▶ _Task prompt_: When you reach a picture, pass over it; otherwise repeat the listing word for word.

Top of Information provided

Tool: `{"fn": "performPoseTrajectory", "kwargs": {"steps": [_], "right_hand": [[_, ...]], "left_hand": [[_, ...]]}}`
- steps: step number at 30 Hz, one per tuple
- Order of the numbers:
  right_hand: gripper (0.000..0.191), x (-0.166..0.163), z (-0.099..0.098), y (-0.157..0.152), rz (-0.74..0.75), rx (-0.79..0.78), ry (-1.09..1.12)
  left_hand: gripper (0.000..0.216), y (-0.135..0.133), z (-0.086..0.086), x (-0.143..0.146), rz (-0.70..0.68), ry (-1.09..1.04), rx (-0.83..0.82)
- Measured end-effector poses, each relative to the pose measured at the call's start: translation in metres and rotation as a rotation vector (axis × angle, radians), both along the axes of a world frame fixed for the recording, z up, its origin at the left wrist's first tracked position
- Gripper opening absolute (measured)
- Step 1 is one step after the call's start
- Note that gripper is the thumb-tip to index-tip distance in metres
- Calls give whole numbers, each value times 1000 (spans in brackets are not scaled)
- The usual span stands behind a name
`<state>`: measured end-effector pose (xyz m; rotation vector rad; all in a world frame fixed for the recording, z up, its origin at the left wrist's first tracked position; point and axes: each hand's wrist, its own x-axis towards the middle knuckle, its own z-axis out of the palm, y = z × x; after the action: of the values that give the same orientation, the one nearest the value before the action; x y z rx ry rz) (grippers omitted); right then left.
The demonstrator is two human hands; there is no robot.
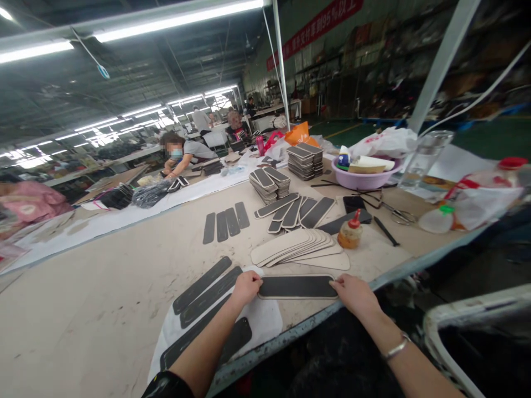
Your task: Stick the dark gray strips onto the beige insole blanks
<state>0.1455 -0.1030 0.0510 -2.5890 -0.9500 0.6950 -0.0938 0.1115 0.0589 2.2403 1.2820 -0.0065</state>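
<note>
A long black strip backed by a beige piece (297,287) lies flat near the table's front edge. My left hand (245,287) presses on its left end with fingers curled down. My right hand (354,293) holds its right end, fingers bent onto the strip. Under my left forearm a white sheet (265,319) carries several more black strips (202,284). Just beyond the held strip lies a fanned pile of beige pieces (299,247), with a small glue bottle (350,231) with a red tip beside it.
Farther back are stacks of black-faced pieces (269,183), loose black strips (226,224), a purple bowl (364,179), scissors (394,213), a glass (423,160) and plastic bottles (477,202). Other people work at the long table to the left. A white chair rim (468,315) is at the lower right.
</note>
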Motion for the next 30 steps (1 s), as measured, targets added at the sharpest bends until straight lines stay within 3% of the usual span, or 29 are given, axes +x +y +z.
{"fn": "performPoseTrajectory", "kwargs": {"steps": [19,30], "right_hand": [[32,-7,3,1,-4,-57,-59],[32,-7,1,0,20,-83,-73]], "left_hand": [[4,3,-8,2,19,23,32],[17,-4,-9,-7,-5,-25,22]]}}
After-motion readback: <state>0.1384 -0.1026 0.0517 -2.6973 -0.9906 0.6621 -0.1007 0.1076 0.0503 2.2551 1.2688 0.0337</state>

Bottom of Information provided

▶ _Response area_:
Tool: `{"fn": "performPoseTrajectory", "kwargs": {"steps": [_], "right_hand": [[_, ...]], "left_hand": [[_, ...]]}}`
- steps: step number at 30 Hz, one per tuple
- Order of the numbers:
  right_hand: gripper (0.000..0.191), x (-0.166..0.163), z (-0.099..0.098), y (-0.157..0.152), rz (-0.74..0.75), rx (-0.79..0.78), ry (-1.09..1.12)
  left_hand: gripper (0.000..0.216), y (-0.135..0.133), z (-0.086..0.086), x (-0.143..0.146), rz (-0.70..0.68), ry (-1.09..1.04), rx (-0.83..0.82)
- Measured end-effector poses, each relative to the pose measured at the call's start: translation in metres and rotation as a rotation vector (axis × angle, radians), both along the axes of a world frame fixed for the recording, z up, its origin at the left wrist's first tracked position
- Gripper opening absolute (measured)
- Step 1 is one step after the call's start
- Note that gripper is the thumb-tip to index-tip distance in metres
- Calls give whole numbers, each value times 1000 (spans in brackets are not scaled)
- The usual span stands behind a name
`<state>`: measured end-effector pose (xyz m; rotation vector rad; all in a world frame fixed for the recording, z up, its origin at the left wrist's first tracked position; point and axes: each hand's wrist, its own x-axis towards the middle knuckle, its own z-axis out of the palm, y = z × x; after the action: of the values that give the same orientation, the one nearest the value before the action; x y z rx ry rz) (grippers omitted); right then left.
The demonstrator is two human hands; there is no robot.
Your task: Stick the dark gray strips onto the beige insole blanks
<state>0.1455 -0.1030 0.0510 -2.5890 -0.9500 0.6950 -0.0938 0.1115 0.0589 2.2403 1.2820 -0.0065</state>
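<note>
A long black strip backed by a beige piece (297,287) lies flat near the table's front edge. My left hand (245,287) presses on its left end with fingers curled down. My right hand (354,293) holds its right end, fingers bent onto the strip. Under my left forearm a white sheet (265,319) carries several more black strips (202,284). Just beyond the held strip lies a fanned pile of beige pieces (299,247), with a small glue bottle (350,231) with a red tip beside it.
Farther back are stacks of black-faced pieces (269,183), loose black strips (226,224), a purple bowl (364,179), scissors (394,213), a glass (423,160) and plastic bottles (477,202). Other people work at the long table to the left. A white chair rim (468,315) is at the lower right.
</note>
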Motion for the next 30 steps (1 s), as measured, targets added at the sharpest bends until straight lines stay within 3% of the usual span, or 29 are given, axes +x +y +z.
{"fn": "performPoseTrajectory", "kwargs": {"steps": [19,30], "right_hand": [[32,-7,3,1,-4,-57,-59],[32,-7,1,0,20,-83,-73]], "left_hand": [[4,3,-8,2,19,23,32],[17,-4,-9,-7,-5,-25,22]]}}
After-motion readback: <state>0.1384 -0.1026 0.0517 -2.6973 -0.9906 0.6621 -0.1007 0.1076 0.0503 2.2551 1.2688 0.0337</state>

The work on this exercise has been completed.